DIRECTIONS: Give the data again in full, with every character unchanged.
┄┄┄┄┄┄
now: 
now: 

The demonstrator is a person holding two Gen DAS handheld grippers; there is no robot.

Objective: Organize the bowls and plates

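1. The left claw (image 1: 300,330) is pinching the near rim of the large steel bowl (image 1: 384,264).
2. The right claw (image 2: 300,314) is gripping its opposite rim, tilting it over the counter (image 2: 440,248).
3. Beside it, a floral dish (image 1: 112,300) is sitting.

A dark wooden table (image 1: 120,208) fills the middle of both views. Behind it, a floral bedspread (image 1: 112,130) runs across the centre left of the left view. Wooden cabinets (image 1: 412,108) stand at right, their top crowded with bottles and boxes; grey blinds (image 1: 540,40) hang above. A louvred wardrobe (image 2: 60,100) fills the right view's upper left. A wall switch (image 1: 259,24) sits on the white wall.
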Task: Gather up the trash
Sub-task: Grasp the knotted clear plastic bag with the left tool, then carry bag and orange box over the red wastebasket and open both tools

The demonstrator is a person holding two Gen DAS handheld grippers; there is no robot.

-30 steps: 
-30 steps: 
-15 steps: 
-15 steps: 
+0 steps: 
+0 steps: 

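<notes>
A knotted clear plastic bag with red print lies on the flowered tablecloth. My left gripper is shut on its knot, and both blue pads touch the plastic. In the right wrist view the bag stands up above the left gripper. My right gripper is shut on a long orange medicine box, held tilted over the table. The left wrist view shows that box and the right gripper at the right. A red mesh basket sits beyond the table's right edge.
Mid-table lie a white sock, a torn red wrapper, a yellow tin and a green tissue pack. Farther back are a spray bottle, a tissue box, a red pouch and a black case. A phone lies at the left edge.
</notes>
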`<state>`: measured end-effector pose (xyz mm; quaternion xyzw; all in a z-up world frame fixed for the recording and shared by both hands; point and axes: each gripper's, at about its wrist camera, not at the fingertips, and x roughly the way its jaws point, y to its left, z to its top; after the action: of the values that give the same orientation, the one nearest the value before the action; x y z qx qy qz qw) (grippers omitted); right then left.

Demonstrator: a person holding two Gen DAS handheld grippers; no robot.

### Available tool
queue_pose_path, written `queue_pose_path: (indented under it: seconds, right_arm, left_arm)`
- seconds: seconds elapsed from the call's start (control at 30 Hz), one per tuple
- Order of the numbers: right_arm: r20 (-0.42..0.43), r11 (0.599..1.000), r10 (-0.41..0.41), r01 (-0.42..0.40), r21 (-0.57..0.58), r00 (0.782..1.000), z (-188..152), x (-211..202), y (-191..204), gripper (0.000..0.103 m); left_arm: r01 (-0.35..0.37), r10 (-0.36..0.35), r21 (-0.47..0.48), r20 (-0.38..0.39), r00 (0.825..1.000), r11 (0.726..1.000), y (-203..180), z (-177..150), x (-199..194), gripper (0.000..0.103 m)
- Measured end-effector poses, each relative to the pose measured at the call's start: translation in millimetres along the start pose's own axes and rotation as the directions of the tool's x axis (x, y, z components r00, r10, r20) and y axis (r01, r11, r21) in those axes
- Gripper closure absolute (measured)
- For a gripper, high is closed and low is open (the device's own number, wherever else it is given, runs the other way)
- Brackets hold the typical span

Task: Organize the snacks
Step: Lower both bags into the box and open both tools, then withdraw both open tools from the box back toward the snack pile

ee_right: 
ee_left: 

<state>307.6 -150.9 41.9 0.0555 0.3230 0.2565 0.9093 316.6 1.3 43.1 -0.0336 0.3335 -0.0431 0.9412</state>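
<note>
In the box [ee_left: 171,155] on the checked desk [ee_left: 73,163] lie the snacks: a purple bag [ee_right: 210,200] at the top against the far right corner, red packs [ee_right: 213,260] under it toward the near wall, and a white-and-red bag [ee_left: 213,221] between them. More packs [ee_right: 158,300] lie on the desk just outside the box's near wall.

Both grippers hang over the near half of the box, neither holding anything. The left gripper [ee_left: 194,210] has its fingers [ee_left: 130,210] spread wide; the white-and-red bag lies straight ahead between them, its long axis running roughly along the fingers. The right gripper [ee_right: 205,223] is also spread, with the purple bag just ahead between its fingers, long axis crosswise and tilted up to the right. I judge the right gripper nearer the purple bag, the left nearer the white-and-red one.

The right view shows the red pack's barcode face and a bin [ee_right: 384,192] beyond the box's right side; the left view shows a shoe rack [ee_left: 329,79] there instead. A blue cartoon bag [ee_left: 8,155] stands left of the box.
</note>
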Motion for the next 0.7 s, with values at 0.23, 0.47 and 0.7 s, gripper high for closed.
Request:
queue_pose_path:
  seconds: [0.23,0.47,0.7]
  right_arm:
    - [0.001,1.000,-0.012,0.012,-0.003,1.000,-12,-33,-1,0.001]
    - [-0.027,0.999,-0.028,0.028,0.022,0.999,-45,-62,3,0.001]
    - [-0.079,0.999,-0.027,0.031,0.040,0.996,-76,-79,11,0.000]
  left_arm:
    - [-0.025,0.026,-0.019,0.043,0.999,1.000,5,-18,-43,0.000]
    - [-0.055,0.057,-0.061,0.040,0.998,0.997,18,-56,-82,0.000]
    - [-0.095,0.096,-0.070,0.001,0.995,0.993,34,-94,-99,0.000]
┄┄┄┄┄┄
RESPONSE BELOW:
now: 
now: 

The demonstrator is a person holding two Gen DAS handheld grippers; there is no robot.

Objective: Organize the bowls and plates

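1. The left claw (image 1: 300,330) is pinching the near rim of the large steel bowl (image 1: 384,264).
2. The right claw (image 2: 300,314) is gripping its opposite rim, tilting it over the counter (image 2: 440,248).
3. Beside it, a floral dish (image 1: 112,300) is sitting.

A dark wooden table (image 1: 120,208) fills the middle of both views. Behind it, a floral bedspread (image 1: 112,130) runs across the centre left of the left view. Wooden cabinets (image 1: 412,108) stand at right, their top crowded with bottles and boxes; grey blinds (image 1: 540,40) hang above. A louvred wardrobe (image 2: 60,100) fills the right view's upper left. A wall switch (image 1: 259,24) sits on the white wall.
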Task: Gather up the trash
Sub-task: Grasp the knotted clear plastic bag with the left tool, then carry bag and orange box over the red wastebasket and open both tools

The demonstrator is a person holding two Gen DAS handheld grippers; there is no robot.

-30 steps: 
-30 steps: 
-15 steps: 
-15 steps: 
+0 steps: 
+0 steps: 

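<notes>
A knotted clear plastic bag with red print lies on the flowered tablecloth. My left gripper is shut on its knot, and both blue pads touch the plastic. In the right wrist view the bag stands up above the left gripper. My right gripper is shut on a long orange medicine box, held tilted over the table. The left wrist view shows that box and the right gripper at the right. A red mesh basket sits beyond the table's right edge.
Mid-table lie a white sock, a torn red wrapper, a yellow tin and a green tissue pack. Farther back are a spray bottle, a tissue box, a red pouch and a black case. A phone lies at the left edge.
</notes>
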`<state>`: measured end-effector pose (xyz mm; quaternion xyzw; all in a z-up world frame fixed for the recording and shared by both hands; point and axes: each gripper's, at about its wrist camera, not at the fingertips, and x roughly the way its jaws point, y to its left, z to its top; after the action: of the values that give the same orientation, the one nearest the value before the action; x y z qx qy qz qw) (grippers omitted); right then left.

Demonstrator: a person holding two Gen DAS handheld grippers; no robot.

### Available tool
queue_pose_path, written `queue_pose_path: (indented under it: seconds, right_arm, left_arm)`
- seconds: seconds elapsed from the call's start (control at 30 Hz), one per tuple
- Order of the numbers: right_arm: r20 (-0.42..0.43), r11 (0.599..1.000), r10 (-0.41..0.41), r01 (-0.42..0.40), r21 (-0.57..0.58), r00 (0.782..1.000), z (-188..152), x (-211..202), y (-191..204), gripper (0.000..0.103 m); left_arm: r01 (-0.35..0.37), r10 (-0.36..0.35), r21 (-0.47..0.48), r20 (-0.38..0.39), r00 (0.825..1.000), r11 (0.726..1.000), y (-203..180), z (-177..150), x (-199..194), gripper (0.000..0.103 m)
- Measured end-effector poses, each relative to the pose measured at the call's start: translation in millimetres along the start pose's own axes and rotation as the directions of the tool's x axis (x, y, z components r00, r10, r20) and y axis (r01, r11, r21) in those axes
- Gripper closure absolute (measured)
- For a gripper, high is closed and low is open (the device's own number, wherever else it is given, runs the other way)
- Brackets hold the typical span

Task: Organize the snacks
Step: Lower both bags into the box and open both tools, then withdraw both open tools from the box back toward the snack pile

ee_right: 
ee_left: 

<state>307.6 -150.9 41.9 0.0555 0.3230 0.2565 0.9093 316.6 1.3 43.1 -0.0336 0.3335 -0.0431 0.9412</state>
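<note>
In the box [ee_left: 171,155] on the checked desk [ee_left: 73,163] lie the snacks: a purple bag [ee_right: 210,200] at the top against the far right corner, red packs [ee_right: 213,260] under it toward the near wall, and a white-and-red bag [ee_left: 213,221] between them. More packs [ee_right: 158,300] lie on the desk just outside the box's near wall.

Both grippers hang over the near half of the box, neither holding anything. The left gripper [ee_left: 194,210] has its fingers [ee_left: 130,210] spread wide; the white-and-red bag lies straight ahead between them, its long axis running roughly along the fingers. The right gripper [ee_right: 205,223] is also spread, with the purple bag just ahead between its fingers, long axis crosswise and tilted up to the right. I judge the right gripper nearer the purple bag, the left nearer the white-and-red one.

The right view shows the red pack's barcode face and a bin [ee_right: 384,192] beyond the box's right side; the left view shows a shoe rack [ee_left: 329,79] there instead. A blue cartoon bag [ee_left: 8,155] stands left of the box.
</note>
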Motion for the next 0.7 s, with values at 0.23, 0.47 and 0.7 s, gripper high for closed.
Request:
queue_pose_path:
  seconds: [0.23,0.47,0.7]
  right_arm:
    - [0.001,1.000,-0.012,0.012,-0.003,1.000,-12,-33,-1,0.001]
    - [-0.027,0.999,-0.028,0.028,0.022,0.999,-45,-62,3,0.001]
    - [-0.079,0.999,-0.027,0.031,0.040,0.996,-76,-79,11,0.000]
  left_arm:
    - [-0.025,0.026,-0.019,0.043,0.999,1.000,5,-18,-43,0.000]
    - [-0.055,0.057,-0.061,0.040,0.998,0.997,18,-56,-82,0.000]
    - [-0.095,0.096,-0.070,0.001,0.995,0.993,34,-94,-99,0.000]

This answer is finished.